SALC Governance Framework · Domain 7 of 7
Equity and Access Standards
The Commitment
We commit to ensuring that SALC-compliant AI interaction does not reproduce, amplify, or create the inequities that already exist in education. Access to the conditions that genuine AI-supported learning requires is not a privilege for well-resourced students. It is a right for every child in a SALC-adopting institution. The framework is only as strong as its weakest implementation.
"The data is about growth, not ranking."
Standards
Language Accessibility
SALC-compliant platforms support English learners with grade-band-appropriate language scaffolding. For students whose home language is not English, platforms either provide native-language session options or document the linguistic accommodations available and their limitations. No student is disadvantaged in assessment because the session was conducted in a language not calibrated to their proficiency.
Accommodation for Learning Differences
SALC-compliant platforms document how their session design, assessment rubrics, and escalation protocols account for students with IEPs, 504 plans, and other documented learning differences. Cognitive accessibility is a design requirement, not an add-on.
Algorithmic Bias Review
Assessment and scoring rubrics are reviewed annually for evidence of differential scoring patterns across student populations — by race, language background, disability status, and socioeconomic indicators. Platforms provide documentation of their bias review methodology as part of SALC certification. Where differential patterns are found, remediation is required before re-certification.
Device and Connectivity Standards
SALC-compliant platforms document the minimum device and connectivity requirements for a functional session experience. No student should receive a degraded session experience because of a device or connectivity gap outside their control.
No Equity Surveillance
Data generated through SALC-compliant sessions is not used to sort, track, or make placement decisions about students based on assessment scores alone. Engagement and thinking indicators are one input among many in understanding a student's development. They are not gatekeeping instruments.
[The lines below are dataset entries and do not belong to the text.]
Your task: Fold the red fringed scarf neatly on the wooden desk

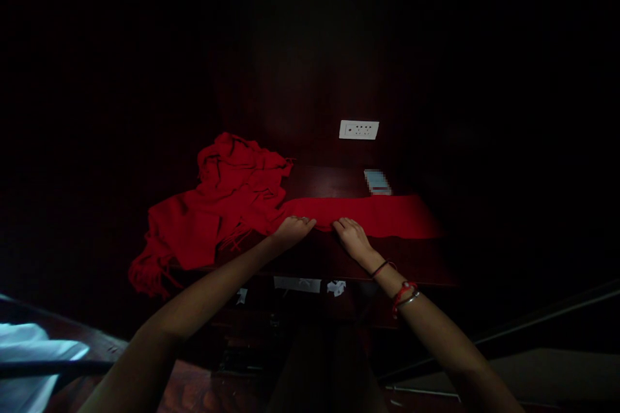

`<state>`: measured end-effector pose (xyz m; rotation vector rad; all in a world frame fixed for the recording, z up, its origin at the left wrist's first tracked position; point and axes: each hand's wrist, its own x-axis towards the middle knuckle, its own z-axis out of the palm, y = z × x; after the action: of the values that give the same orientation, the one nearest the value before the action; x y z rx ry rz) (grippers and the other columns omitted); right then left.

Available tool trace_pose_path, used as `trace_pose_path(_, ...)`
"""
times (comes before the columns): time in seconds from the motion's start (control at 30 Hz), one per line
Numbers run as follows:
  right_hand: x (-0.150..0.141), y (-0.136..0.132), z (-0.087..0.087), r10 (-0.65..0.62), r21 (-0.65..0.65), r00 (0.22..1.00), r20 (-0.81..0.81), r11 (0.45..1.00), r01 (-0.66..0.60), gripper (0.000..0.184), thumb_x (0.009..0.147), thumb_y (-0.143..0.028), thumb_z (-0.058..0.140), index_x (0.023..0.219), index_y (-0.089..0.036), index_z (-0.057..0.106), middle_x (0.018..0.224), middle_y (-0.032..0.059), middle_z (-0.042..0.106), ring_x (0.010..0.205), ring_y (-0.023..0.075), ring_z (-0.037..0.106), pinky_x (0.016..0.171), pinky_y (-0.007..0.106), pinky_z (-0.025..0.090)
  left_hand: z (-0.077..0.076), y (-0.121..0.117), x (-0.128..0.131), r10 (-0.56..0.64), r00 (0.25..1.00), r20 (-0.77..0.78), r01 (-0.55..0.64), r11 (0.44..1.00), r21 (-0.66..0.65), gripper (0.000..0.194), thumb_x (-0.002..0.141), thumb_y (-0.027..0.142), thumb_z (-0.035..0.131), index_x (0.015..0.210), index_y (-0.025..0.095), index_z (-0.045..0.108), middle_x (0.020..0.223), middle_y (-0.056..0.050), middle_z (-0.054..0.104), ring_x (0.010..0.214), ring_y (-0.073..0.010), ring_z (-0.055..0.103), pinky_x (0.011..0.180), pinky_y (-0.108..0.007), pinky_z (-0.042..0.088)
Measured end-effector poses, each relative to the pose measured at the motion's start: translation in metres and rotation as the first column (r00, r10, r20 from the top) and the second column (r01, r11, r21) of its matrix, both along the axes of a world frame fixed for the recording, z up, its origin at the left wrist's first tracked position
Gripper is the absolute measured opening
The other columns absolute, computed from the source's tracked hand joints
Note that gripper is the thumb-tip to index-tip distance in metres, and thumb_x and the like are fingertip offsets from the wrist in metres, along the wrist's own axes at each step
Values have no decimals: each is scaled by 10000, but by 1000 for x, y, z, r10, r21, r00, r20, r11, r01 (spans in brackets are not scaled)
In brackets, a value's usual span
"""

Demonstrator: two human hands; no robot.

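Observation:
A red scarf lies as a long flat strip across the dark table. Its left part runs into a crumpled heap of red fringed cloth; I cannot tell whether both are one piece. My left hand is closed on the strip's near edge, close to the heap. A short way to its right, my right hand pinches the same edge with bent fingers. The fingertips of both hands are partly hidden against the cloth. Dark and red bracelets circle my right wrist.
A pale blue, blurred rectangular item lies behind the strip. A white socket panel is on the wall. Fringe hangs at the dark table's front left edge. White paper pieces show below the tabletop. Pale fabric is at lower left.

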<state>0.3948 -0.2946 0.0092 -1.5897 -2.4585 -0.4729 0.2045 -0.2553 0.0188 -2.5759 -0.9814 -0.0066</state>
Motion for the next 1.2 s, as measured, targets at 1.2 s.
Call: trace_pose_path(1.2, 57, -2, -4, 108, 50, 964, -243, 994, -99, 351, 795, -311, 460, 1100, -139, 464, 999, 98, 546, 911, 215, 480, 782, 327, 365, -16, -4, 63, 144, 954, 264, -136, 990, -47, 239, 868, 147, 301, 1007, 152, 494, 891, -81, 588, 815, -174, 567, 703, -280, 414)
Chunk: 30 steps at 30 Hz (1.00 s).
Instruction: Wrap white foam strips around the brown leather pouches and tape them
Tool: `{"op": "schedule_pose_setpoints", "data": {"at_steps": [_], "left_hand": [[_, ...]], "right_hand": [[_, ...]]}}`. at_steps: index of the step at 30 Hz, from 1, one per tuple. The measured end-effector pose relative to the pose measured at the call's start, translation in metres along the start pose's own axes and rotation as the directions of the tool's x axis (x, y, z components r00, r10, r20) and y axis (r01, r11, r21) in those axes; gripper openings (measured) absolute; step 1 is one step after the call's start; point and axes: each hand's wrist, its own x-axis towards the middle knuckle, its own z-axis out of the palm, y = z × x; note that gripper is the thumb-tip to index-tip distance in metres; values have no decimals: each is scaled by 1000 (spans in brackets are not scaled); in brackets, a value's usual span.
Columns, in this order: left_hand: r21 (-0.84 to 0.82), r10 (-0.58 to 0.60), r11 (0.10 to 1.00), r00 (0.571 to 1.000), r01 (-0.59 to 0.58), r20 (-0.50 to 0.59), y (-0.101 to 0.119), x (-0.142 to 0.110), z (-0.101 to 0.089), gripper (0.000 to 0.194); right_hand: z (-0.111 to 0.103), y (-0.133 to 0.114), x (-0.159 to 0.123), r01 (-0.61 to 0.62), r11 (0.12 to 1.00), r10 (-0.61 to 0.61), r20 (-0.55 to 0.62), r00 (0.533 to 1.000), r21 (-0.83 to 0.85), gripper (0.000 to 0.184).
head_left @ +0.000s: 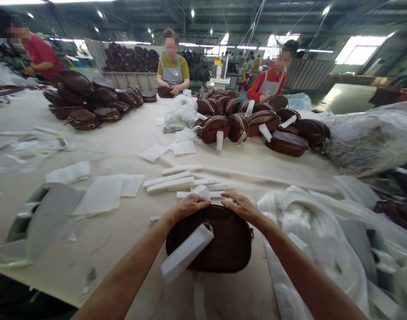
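A dark brown leather bag (223, 244) lies on the pale table (130, 231) right in front of me. A white foam-wrapped piece (186, 253) hangs over its near left side. My left hand (188, 206) rests on the bag's far top edge, fingers curled around a small white foam wrap (202, 192). My right hand (241, 206) lies on the same edge just to the right, fingers stretched toward the left hand and pressing the bag.
White foam strips (171, 180) and paper sheets (103, 195) lie beyond the bag. Piles of brown bags sit at mid-right (256, 124) and far left (86, 102). White wrapping material (310, 231) and plastic bags (366, 138) crowd the right. Three people work across the table.
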Motion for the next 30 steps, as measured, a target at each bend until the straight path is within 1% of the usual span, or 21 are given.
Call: {"op": "schedule_pose_setpoints", "data": {"at_steps": [1, 2, 3, 4, 5, 6, 7, 9, 10, 13, 16, 21, 23, 26, 28, 30], "left_hand": [[6, 19, 1000, 1000, -19, 5, 4, -5, 1, 52], [14, 35, 999, 999, -35, 9, 8, -9, 1, 51], [22, 46, 999, 999, -47, 10, 11, -14, 2, 50], [29, 55, 998, 998, -55, 10, 14, -18, 3, 49], [38, 63, 997, 998, -64, 12, 17, -21, 4, 48], [51, 74, 996, 997, -75, 15, 19, -24, 4, 47], [67, 89, 994, 996, -90, 19, 21, -26, 4, 46], [101, 124, 987, 992, -125, 21, 22, -29, 5, 44], [114, 137, 984, 990, -138, 16, 22, -29, 5, 43], [119, 136, 984, 991, -134, -10, 19, -30, 5, 44], [115, 126, 986, 992, -124, -13, 18, -29, 5, 46], [181, 118, 977, 993, -112, -26, 24, -28, 7, 46], [208, 89, 975, 996, -82, -25, 27, -26, 9, 44], [251, 46, 967, 999, -39, -23, 27, -19, 12, 42], [265, 24, 964, 999, -18, -22, 24, -11, 14, 41], [265, 9, 964, 1000, -6, -11, 21, -3, 15, 39]], "right_hand": [[-2, 2, 9, -46, 994, 35, 122, 992, 94, 41], [-2, 3, 16, -89, 977, 39, 248, 968, 194, 41], [-1, 3, 20, -127, 950, 17, 359, 933, 285, 41], [1, 3, 23, -163, 920, -13, 445, 895, 356, 40], [4, 4, 24, -204, 893, -32, 506, 862, 402, 37], [8, 5, 23, -251, 868, -25, 542, 840, 429, 33], [10, 6, 21, -304, 840, 6, 553, 833, 449, 30], [14, 10, 15, -392, 779, 90, 533, 842, 489, 28], [15, 13, 11, -416, 750, 118, 514, 850, 515, 30], [16, 20, 2, -412, 699, 138, 455, 880, 584, 34], [18, 23, -5, -397, 667, 139, 418, 898, 630, 33], [22, 27, -9, -355, 638, 125, 363, 923, 683, 29], [20, 29, -8, -353, 642, 123, 363, 924, 681, 28], [10, 29, -5, -356, 660, 128, 368, 921, 661, 29], [0, 26, -1, -325, 732, 108, 369, 923, 598, 33], [-6, 21, 4, -252, 867, 73, 390, 918, 430, 35]]}}
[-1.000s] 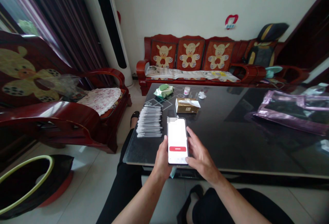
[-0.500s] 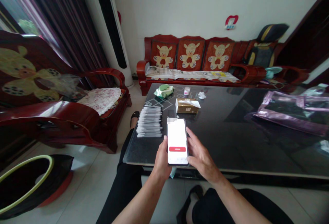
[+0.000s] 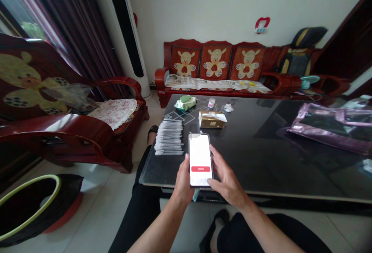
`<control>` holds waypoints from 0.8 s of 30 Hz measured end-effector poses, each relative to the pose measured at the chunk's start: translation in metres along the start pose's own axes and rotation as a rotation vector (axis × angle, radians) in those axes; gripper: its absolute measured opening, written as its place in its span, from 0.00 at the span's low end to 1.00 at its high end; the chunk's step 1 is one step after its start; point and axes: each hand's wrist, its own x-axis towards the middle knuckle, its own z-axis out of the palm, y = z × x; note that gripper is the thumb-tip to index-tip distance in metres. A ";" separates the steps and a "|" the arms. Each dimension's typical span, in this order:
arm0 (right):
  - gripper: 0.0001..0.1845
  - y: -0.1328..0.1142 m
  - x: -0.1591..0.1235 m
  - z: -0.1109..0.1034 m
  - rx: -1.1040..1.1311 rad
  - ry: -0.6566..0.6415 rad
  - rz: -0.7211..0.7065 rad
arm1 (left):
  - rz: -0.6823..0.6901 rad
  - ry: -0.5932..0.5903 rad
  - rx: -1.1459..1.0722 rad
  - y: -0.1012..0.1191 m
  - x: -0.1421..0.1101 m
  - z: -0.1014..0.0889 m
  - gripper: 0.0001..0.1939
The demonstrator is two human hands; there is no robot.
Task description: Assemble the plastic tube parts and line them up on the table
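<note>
A smartphone (image 3: 200, 154) is held upright over the near edge of the dark table (image 3: 261, 160); its lit white screen carries a red button low down. My left hand (image 3: 183, 181) grips its left side, thumb along the edge. My right hand (image 3: 228, 179) holds the right side, with the thumb over the screen's lower right corner and fingers partly hidden behind. Just left of the phone lies a row of several pens (image 3: 169, 136) with whitish barrels. Behind the phone sits a gold tissue box (image 3: 212, 120).
Farther back stand a green wipes pack (image 3: 186, 103), a small white tub (image 3: 211, 103) and crumpled tissue (image 3: 229, 107). A purple-edged clear bag (image 3: 331, 127) lies at right. A bin (image 3: 58, 206) stands on the floor at left, near a wooden armchair (image 3: 95, 136).
My right thumb has shifted slightly left, from the phone's edge onto the lower corner of the screen. Both hands keep holding the phone in nearly the same place.
</note>
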 end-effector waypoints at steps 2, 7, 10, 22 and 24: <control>0.44 0.000 0.000 0.000 0.025 0.002 0.007 | -0.004 0.001 0.000 0.000 0.000 0.000 0.24; 0.44 0.001 0.001 0.000 0.043 0.004 0.006 | -0.004 -0.018 0.003 -0.001 0.001 -0.001 0.25; 0.44 0.001 0.001 -0.001 0.072 -0.002 0.010 | -0.010 -0.026 0.006 -0.002 0.001 -0.002 0.25; 0.37 0.002 0.003 -0.007 0.117 0.082 0.051 | -0.022 -0.038 -0.035 -0.004 0.000 -0.002 0.23; 0.36 0.004 0.003 -0.009 0.105 0.108 0.048 | -0.035 -0.032 -0.046 -0.004 0.000 -0.002 0.23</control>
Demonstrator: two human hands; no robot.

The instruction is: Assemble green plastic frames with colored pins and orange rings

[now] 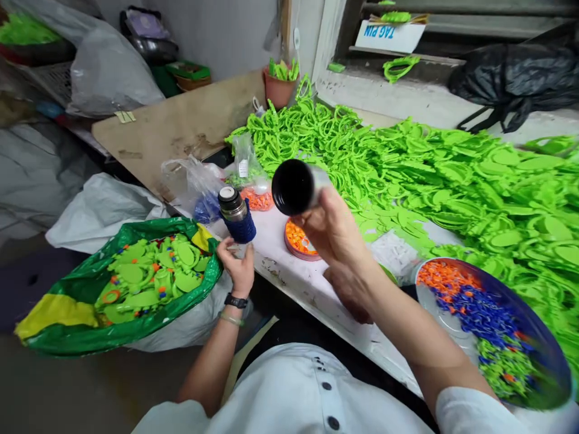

Community and Cultural Responsiveness
Session prompts, questioning frameworks, and content parameters reflect the cultural diversity of the students they serve. SALC-compliant platforms document their community review process — how they ensure that the conditions the framework creates are as accessible and meaningful for a student in rural California as for a student in suburban Los Angeles.
Grade Band Standards
| Grade Band | Additional Requirement |
|---|---|
| K-1 | Equity considerations at this band are primarily about access and language. A child who cannot access the session because of device, language, or disability has been failed before the interaction begins. |
| 2-4 | Assessment data must never be used in ways that label a student as a weak thinker. The data is about growth, not ranking. |
| 5-6 | Students from historically marginalized communities may bring warranted skepticism to AI systems. SALC-compliant platforms acknowledge this in their community engagement guidance. |
| 7-8 | Adolescents in this band are acutely aware of being evaluated. Transparency about assessment scoring — what it measures and what it does not — is an equity requirement at this stage, not just a transparency one. |
These seven domains represent the Fulcra Institute's founding standards for SALC. They are reviewed annually by the coalition governance body, with revisions published as versioned updates. Version 1.0 of these standards takes effect upon the launch of the SALC coalition at teachingwithai.org.